**Aim of the exercise**
From the listing below, pull out the lines that hold "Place".

**Data for this exercise**
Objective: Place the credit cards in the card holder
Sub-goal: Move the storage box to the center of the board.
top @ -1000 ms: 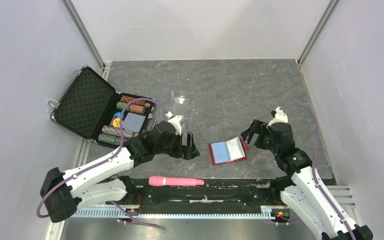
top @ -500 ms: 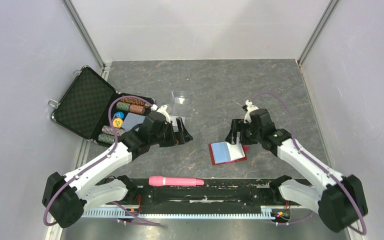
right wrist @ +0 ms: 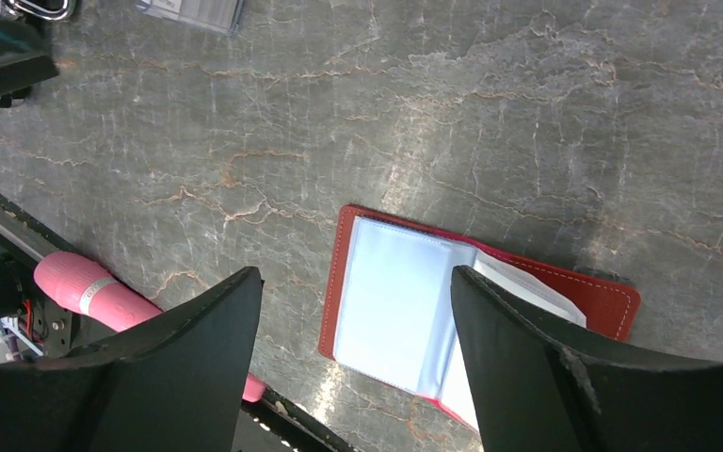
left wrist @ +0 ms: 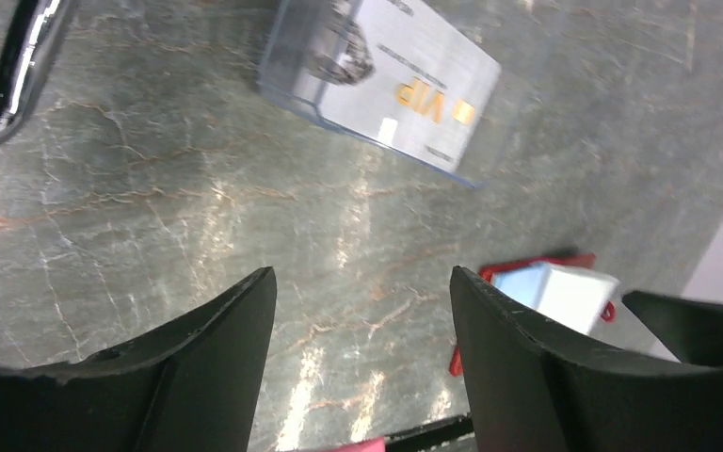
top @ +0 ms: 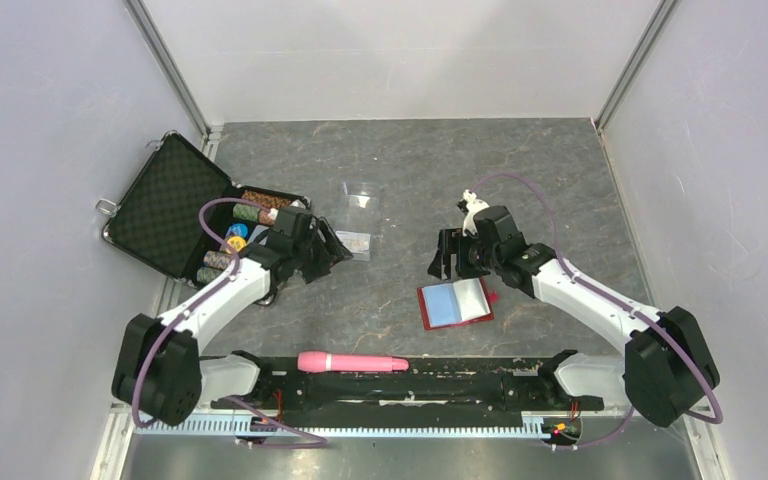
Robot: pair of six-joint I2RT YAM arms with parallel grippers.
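Note:
The credit cards point(left wrist: 414, 80) lie as a grey-blue stack with a gold VIP mark inside a clear plastic case point(top: 357, 243), left of the table's middle. My left gripper point(top: 335, 250) hovers just left of that case, open and holding nothing; in the left wrist view the gripper point(left wrist: 360, 275) shows bare table between its fingers, with the case farther ahead. The red card holder point(top: 455, 302) lies open, its pale blue pockets point(right wrist: 395, 301) facing up. My right gripper point(top: 448, 260) hangs open just beyond it, and in the right wrist view the gripper point(right wrist: 355, 275) frames the holder's left page.
An open black briefcase point(top: 172, 205) with poker chips point(top: 250, 212) sits at the left, right behind my left arm. The case's clear lid point(top: 361, 197) lies farther back. A pink cylinder point(top: 352, 361) rests on the black rail at the near edge. Grey walls close in both sides.
The left gripper swung back and left, from beside the card holder to the clear case. The right gripper moved left and farther out, over the card holder. Both jaws narrowed slightly.

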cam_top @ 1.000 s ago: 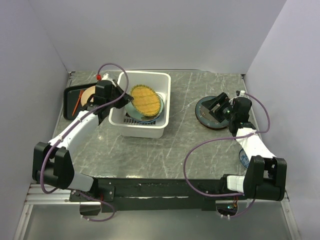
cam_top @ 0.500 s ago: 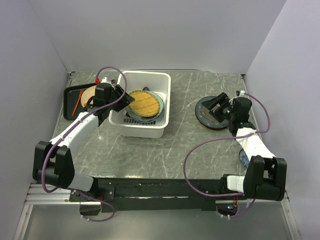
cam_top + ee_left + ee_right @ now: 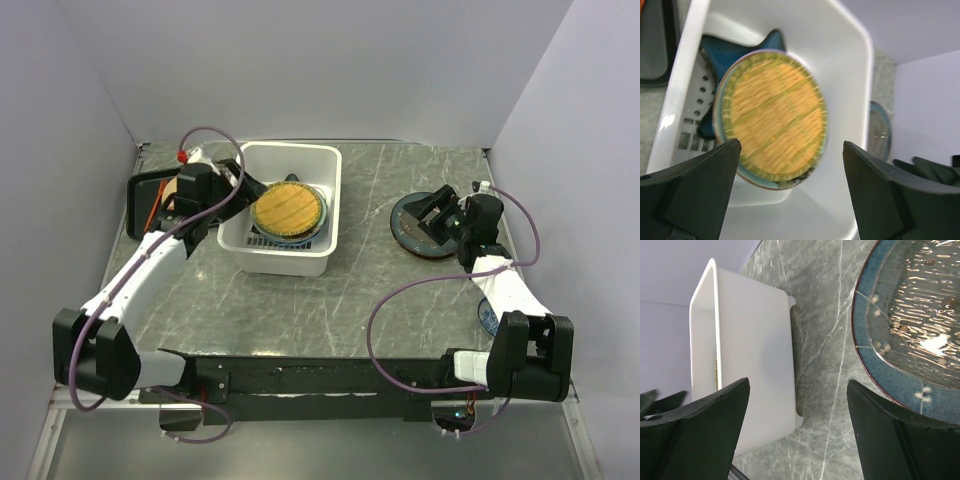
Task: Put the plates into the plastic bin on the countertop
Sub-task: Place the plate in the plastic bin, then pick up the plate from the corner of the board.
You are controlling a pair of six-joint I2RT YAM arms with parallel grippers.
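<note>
Your right end effector [image 3: 437, 213] hangs just over the large dark teal glazed plate [image 3: 420, 232], jaws spread wide with nothing between them, so that arm is the nearer one for this plate. Being round, the plate offers no long axis to line up on. From there the white rectangular plastic bin [image 3: 300, 150] lies well to the left across the grey-green marbled stone table [image 3: 380, 290], its long axis seemingly running away from the bases. Your left end effector [image 3: 790, 147] is wide open and empty at the bin's left wall. Inside, the yellow woven-look dark-rimmed plate [image 3: 772, 120] rests on a blue star-shaped plate [image 3: 771, 41]. 1 tan plate [image 3: 173, 190] sits on the flat black tray [image 3: 140, 205], nearest your left arm.
</note>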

**Exercise result**
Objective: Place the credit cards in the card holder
Sub-task: Place the plate in the plastic bin, then pick up the plate from the corner of the board.

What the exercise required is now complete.